- **WORK TO BE COMPLETED**
Return, exactly and with nothing added, the line with "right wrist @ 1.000" together with all lines after it through the end of the data below. No pictures belong in the copy.

- **DATA SEGMENT**
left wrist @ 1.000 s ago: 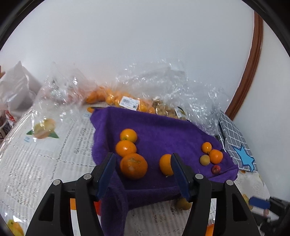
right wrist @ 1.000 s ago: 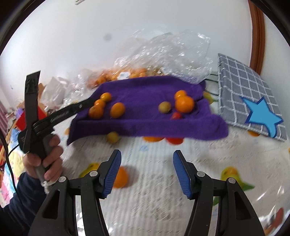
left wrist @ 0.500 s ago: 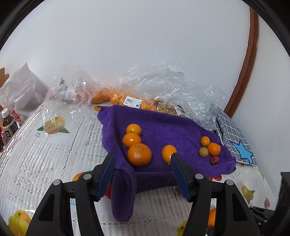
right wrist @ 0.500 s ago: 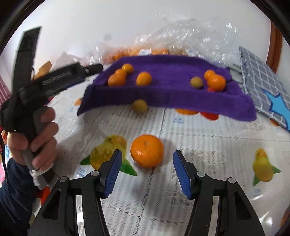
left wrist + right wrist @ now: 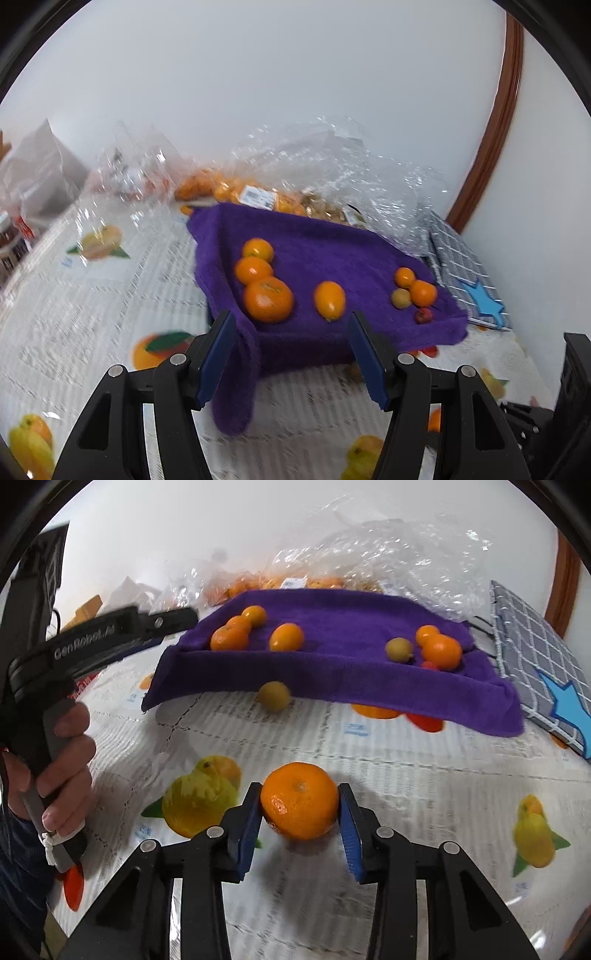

- **ANSWER TO THE PROBLEM**
right wrist @ 1.000 s ago: 
left wrist @ 0.500 s ago: 
right wrist @ 0.500 s ago: 
left wrist + right wrist @ now: 

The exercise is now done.